在本研究中,第一系列中检测到了28个与籽粒产量相关的显性QTL和17个杂种QTL,其中5B染色体上有5个QTL重叠。这种模式表明,小麦的杂种优势来源于互补机制,显性和上位性效应共同决定了杂交表现,具体取决于遗传背景。虽然识别有利等位基因的亲本来源对育种应用非常有价值,但对于不表现出显著显性效应的hQTL来说,这变得相当复杂。特定等位基因的表型贡献强烈依赖于遗传背景,并可能因杂交组合而异。因此,将特定亲本的等位基因简单地归类为“正面”或“负面”效应可能会简化潜在的遗传结构。但是,特定位点的组成效应,特别是显性效应,仍然可以部分解释。例如,给定标记处的杂合性可以促进杂种优势。值得注意的是,第一系列中表现最好的三个F1杂交组合在5B染色体上五个关键MTA位点都具有杂合基因型,其基因型信息在补充表S10中提供。未来的工作可以从明确建模背景依赖效应和上位性相互作用中受益,以便更好地利用hQTL信息进行育种策略,例如优化亲本组合或堆叠互补等位基因。

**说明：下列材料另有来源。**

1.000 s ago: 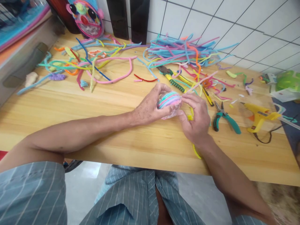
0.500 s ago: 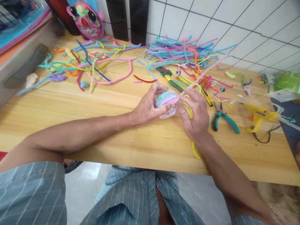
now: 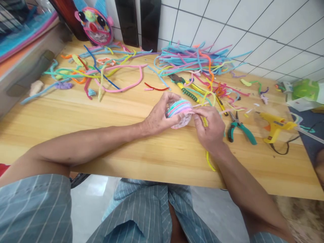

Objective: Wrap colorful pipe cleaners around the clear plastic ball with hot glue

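My left hand [image 3: 157,116] is closed round a small round piece [image 3: 180,107], its thumb across the near side. Bands of green, blue, purple and pink pipe cleaner wrap the piece, and its lower face looks pale and clear. At the right edge of the piece, my right hand [image 3: 210,127] pinches a pink pipe cleaner [image 3: 225,111] between thumb and fingers. The free length of it runs out to the right behind the knuckles, and the pinched part is mostly hidden. A yellow pipe cleaner [image 3: 210,162] passes beneath my right hand onto the wooden table [image 3: 121,152].
Pliers with yellow-green grips [image 3: 188,92] lie behind the hands. Teal-handled pliers [image 3: 240,130] and a yellow glue gun [image 3: 275,125] are to the right. A pipe cleaner bundle [image 3: 187,57] lies by the tiled wall, loose ones [image 3: 118,89] to its left. A decorated face figure [image 3: 97,27] stands back left.
My right fingers have closed in a pinch at the edge of the round piece. The pink pipe cleaner, which slanted far up to the right, now lies lower.
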Available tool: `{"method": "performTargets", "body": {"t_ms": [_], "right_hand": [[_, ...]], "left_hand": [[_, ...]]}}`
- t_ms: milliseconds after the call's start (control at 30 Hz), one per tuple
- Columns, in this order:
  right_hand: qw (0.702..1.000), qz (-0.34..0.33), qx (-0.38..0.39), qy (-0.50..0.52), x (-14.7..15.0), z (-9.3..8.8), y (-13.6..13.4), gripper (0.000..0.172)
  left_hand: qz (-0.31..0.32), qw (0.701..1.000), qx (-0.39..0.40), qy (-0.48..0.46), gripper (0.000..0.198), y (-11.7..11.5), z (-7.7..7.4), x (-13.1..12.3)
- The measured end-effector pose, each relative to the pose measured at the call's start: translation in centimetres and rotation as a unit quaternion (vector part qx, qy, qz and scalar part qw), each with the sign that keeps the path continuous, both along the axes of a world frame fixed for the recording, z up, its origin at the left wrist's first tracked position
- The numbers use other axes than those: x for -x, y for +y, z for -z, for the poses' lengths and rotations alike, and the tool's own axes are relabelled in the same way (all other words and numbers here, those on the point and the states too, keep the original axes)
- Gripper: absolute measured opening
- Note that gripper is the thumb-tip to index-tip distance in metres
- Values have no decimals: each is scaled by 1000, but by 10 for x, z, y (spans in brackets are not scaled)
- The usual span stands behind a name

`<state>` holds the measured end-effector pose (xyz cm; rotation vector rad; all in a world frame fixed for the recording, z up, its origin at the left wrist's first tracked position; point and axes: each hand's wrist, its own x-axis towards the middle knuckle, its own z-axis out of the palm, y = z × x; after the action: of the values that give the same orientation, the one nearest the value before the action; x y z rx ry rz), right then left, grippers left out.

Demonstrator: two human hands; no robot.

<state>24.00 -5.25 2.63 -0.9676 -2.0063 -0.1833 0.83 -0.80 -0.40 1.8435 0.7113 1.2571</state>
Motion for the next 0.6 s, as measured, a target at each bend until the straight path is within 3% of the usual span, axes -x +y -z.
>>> {"method": "performTargets", "body": {"t_ms": [300,600], "right_hand": [[999,18,-23,-33,-1,1,-3,30],[998,40,-18,-54,0,1,-6,26]], "left_hand": [[-14,999,30,18,64,-3,-5,0],[-28,998,9,50,65,-5,-10,4]]}}
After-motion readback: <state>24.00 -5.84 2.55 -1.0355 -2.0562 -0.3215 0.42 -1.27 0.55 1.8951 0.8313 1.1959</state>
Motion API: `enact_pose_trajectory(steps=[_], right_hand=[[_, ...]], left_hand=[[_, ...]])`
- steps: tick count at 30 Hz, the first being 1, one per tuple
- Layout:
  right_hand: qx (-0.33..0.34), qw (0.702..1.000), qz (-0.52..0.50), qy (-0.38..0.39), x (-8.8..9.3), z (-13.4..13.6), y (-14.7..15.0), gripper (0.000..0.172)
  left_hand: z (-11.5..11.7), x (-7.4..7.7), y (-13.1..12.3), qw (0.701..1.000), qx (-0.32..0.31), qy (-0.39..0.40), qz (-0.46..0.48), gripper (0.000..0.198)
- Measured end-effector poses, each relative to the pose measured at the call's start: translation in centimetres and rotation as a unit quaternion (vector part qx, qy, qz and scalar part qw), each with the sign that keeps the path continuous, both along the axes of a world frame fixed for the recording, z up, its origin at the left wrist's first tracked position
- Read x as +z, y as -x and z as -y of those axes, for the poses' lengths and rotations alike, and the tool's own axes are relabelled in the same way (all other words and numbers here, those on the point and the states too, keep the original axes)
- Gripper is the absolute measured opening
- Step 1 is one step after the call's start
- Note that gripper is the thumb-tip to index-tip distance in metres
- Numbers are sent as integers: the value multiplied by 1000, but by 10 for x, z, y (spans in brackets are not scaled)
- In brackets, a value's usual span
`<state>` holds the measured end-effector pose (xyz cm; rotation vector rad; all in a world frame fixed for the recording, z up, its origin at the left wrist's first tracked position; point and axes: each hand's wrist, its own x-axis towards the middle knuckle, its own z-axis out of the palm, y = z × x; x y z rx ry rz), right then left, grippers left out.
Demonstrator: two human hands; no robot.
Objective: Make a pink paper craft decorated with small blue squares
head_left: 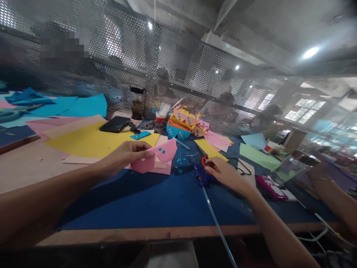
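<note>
head | left hand (136,152) pinching pink paper (149,162) | long axis rising rightward | right hand (223,172) grip: can't tell

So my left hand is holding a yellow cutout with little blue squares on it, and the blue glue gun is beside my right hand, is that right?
Not quite: the head view shows that the cutout in your left hand is pink, not yellow. The rest stands: it has little blue squares, and the blue glue gun is beside your right hand.
</note>
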<state>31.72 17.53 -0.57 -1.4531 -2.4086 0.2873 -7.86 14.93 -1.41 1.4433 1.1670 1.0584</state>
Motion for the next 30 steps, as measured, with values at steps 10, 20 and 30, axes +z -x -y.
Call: enact_pose_trajectory(steps=[10,20,30], right_hand=[[19,996,79,41,7,30,-14,49],[24,989,141,-28,1,33,-16,43],[40,994,103,-9,-5,35,-6,64]], left_hand=[[-6,-2,10,997,28,-44,-49,44],[-8,-4,12,998,23,-43,-48,43],[-8,-1,9,998,52,-8,-29,42]])
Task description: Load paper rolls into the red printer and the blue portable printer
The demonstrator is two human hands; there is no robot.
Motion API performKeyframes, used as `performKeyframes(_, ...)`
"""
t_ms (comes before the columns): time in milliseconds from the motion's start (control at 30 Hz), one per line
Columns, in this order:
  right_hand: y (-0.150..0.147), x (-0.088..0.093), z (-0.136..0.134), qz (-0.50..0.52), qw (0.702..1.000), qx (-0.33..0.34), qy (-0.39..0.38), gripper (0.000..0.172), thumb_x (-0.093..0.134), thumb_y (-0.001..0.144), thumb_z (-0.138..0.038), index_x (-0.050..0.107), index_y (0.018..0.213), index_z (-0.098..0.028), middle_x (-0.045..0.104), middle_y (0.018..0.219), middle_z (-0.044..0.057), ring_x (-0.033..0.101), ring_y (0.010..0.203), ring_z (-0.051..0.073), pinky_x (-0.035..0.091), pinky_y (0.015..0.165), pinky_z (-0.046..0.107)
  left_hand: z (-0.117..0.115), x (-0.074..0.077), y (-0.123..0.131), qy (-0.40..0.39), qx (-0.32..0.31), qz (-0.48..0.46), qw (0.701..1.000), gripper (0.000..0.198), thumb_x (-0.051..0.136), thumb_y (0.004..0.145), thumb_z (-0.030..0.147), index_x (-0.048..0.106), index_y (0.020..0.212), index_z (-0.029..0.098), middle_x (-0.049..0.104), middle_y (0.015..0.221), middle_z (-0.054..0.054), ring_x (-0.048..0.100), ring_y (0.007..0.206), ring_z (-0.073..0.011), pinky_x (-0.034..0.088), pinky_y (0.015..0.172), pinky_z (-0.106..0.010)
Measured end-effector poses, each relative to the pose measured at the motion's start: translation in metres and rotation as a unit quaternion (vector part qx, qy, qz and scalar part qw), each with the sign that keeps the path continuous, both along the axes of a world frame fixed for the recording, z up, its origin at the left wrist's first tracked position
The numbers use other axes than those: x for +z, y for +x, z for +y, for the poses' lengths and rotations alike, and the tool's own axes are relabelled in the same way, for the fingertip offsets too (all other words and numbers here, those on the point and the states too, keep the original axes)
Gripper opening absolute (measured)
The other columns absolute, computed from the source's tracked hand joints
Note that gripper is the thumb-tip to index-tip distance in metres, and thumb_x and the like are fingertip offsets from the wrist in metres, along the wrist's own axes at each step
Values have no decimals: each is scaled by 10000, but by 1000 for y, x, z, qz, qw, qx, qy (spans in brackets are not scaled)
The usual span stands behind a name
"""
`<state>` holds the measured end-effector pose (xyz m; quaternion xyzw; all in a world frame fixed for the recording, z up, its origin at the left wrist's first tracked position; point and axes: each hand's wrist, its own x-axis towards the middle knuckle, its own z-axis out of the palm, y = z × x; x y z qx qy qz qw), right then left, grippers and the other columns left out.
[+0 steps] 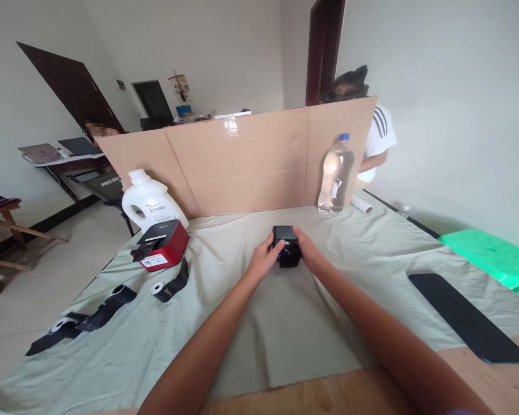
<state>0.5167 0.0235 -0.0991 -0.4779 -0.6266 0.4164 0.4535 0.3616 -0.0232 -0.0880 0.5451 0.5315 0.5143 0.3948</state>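
Left hand (264,255) and right hand (307,248) clasp a black device (287,234) between them, each pressed against one side. Left of the left hand, a red-and-black box (180,242) carries a white label (155,261), too small to read; farther left, dark fabric (99,187) shows lettering (111,181) beginning "PROJE".

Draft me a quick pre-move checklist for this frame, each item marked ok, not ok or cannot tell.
1. Left hand on the black device: ok, thumb over its near part.
2. Right hand on it too: ok, at its right side.
3. Device's inside visible: cannot tell whether anything is loaded.
4. Roll near the red box fully wound: not ok, a dark strip trails off it.
5. Water bottle upright and capped: ok.
6. Dark slab apart from the hands: ok, off to the right.
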Motion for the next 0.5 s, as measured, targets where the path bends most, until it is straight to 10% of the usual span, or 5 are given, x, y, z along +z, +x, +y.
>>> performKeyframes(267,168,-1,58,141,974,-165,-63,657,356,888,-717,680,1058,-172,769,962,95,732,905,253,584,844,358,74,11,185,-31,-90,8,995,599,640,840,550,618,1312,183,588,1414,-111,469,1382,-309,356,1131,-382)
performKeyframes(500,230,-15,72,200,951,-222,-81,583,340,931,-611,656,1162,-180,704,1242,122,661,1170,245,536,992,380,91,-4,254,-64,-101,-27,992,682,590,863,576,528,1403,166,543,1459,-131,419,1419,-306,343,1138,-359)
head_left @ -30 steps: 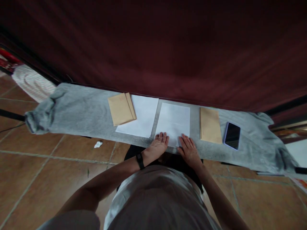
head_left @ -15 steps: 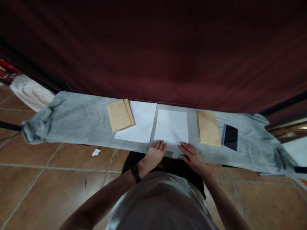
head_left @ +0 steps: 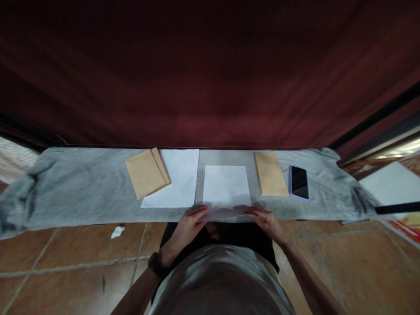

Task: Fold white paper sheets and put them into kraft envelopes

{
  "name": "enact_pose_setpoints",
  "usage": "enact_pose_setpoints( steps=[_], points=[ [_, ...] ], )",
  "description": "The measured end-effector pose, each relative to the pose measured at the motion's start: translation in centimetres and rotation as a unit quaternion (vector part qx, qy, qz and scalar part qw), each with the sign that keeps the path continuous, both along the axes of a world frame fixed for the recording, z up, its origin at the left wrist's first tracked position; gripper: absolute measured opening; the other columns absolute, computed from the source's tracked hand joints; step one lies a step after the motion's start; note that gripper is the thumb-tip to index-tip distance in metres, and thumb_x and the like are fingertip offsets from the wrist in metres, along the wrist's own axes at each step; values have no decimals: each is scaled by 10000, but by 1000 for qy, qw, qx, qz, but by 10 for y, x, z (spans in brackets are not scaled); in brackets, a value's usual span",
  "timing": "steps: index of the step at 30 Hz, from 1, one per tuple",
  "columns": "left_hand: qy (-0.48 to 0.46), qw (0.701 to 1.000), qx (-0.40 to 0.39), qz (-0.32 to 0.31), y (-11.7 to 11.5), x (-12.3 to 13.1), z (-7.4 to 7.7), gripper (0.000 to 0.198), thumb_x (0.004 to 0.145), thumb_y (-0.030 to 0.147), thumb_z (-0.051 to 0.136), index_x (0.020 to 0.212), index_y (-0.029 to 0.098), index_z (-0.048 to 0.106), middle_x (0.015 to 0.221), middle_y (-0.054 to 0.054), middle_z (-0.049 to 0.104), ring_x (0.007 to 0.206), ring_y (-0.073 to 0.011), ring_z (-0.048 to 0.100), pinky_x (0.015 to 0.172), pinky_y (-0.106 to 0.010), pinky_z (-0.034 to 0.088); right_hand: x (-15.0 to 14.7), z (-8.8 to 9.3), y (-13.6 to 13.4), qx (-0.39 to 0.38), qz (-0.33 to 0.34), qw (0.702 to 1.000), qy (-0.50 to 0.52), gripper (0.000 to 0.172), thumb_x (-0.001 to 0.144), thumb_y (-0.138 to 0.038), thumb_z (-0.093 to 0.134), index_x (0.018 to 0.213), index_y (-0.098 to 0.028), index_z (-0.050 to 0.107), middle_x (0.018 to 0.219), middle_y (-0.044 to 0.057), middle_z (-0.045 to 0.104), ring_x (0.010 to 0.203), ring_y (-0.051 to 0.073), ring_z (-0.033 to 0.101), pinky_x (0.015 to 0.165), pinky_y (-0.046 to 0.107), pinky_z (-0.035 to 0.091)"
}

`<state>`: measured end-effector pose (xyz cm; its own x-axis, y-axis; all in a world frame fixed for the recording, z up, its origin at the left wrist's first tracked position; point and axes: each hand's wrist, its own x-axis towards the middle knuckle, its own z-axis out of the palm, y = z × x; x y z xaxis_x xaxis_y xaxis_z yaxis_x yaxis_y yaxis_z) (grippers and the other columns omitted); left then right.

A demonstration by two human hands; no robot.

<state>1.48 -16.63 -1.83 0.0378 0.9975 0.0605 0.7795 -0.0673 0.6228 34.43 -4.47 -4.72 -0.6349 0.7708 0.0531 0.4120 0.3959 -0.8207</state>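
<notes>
A white sheet of paper (head_left: 226, 186) lies in front of me, its near edge raised and bent up off the cloth. My left hand (head_left: 190, 224) is closed on the sheet's near left corner. The near right corner is in my right hand (head_left: 265, 221), fingers closed on it. To the left lies more white paper (head_left: 182, 179), with brown envelopes (head_left: 146, 173) overlapping its left side. A stack of brown envelopes (head_left: 271, 175) rests right of the sheet.
A phone (head_left: 299, 182) with a dark screen lies right of the envelope stack. Grey cloth (head_left: 85, 188) covers the narrow table. A dark red curtain (head_left: 210, 96) hangs behind it. On the tiled floor is a crumpled white scrap (head_left: 117, 232).
Both hands, flat on the sheet's near corners before, now grip its near edge, which has come up. The hands are farther apart. The whole view has turned and shifted slightly.
</notes>
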Motion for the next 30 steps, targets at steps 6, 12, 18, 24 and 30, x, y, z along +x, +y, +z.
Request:
enact_pose_setpoints(
  steps=[6, 12, 18, 24, 30],
  points=[
    [-84, 994, 26, 57, 6, 3, -9, 183, 945, 232, 586, 1030, 237, 749, 1128, -57, 774, 1088, -206, 717, 1007, -383, 574, -2, 4, 4, -11, 6, 1000, 27, 298, 968, -344, 572, 1214, -283, 727, 1251, 40, 738, 1177, 235, 688, 1039, 431, 558],
    [-125, 988, 5, 94, 11, 6, -8, 158, 922, 318, 604, 953, 240, 737, 1091, -56, 781, 1042, -215, 722, 969, -377, 569, -7, 1, 8, 24, -27, 999, -16, 313, 997, -380, 499, 1116, -264, 765, 1166, 53, 769, 1119, 251, 713, 1009, 444, 571],
    [-138, 968, -52, 202, 29, 8, -2, 305, 912, 477, 558, 888, 211, 705, 830, -17, 752, 783, -197, 685, 760, -302, 540, -21, 3, 21, 32, -121, 991, -40, 345, 987, -470, 506, 1040, -238, 755, 999, 77, 791, 944, 271, 748, 845, 395, 605],
    [-49, 968, -26, 245, 45, 18, 7, 332, 953, 465, 531, 745, 220, 617, 649, 18, 627, 609, -150, 591, 608, -243, 394, -35, 3, 37, 35, -160, 981, -99, 339, 995, -472, 473, 1059, -235, 706, 869, 60, 774, 817, 245, 741, 677, 292, 536],
    [77, 959, -78, 261, 54, 26, 26, 254, 1011, 400, 493, 965, 218, 664, 768, -34, 707, 708, -195, 670, 612, -259, 363, -44, 2, 44, 56, -186, 970, -143, 306, 1006, -442, 459, 982, -248, 695, 805, 43, 753, 760, 220, 722, 633, 269, 483]
  ],
)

对于籽粒产量以外的性状,检测到的杂种位点大多与上位性效应相关,而不是显性效应。有趣的是,在4B染色体上检测到的一个与植物高度相关的杂种QTL(约30.6 Mb,补充表S6)位于Rht-B1基因(Liu等人2024年研究)的3 Mb范围内。该区域因Gibberellin不敏感的DELLA突变而闻名,这些突变导致半矮化表型和产量提高(Peng等人1999年)。同样,2D染色体上与抽穗日期相关的标记-性状关联(约31.4 Mb,补充表S5)位于主要开花时间基因Ppd-D1(位于33.9 Mb;Beales等人2007年)的3 Mb范围内。该区域因伪响应调节器(PRR)突变而闻名,这些突变赋予了对不同环境的广泛适应性(Beales等人2007年)。此外,在2D染色体上检测到的其他与抽穗日期相关的MTA位点(约31.4 Mb)、4B染色体上的六个(约2.3–6.9 Mb)、6D染色体上的一个(约25.9 Mb)以及7A染色体上的一个(约114.6 Mb)位于Cao等人(2020年)先前报道的千粒重(TKW)、每穗粒数(KNS)和每平方米穗数(SN)QTL富集簇内。

结论

我们的结果表明,在杂交小麦育种中需要采用特定群体的策略,因为雄性性状(如花药外伸、开花时间和植物高度)对结实的重要性强烈依赖于遗传背景和环境条件。育种工作应优先考虑开花同步性和生殖性状的动态表型分析,而不是依赖单一的形态预测因子。多环境测试对于捕捉影响结实和杂种优势的强基因型×环境相互作用至关重要。此外,基因组选择模型应明确考虑显性和上位性效应,这两种效应共同影响杂交表现。最后,利用与杂种优势和产量稳定性相关的关键基因组区域可以提高杂交种子的生产效率和农艺抗性。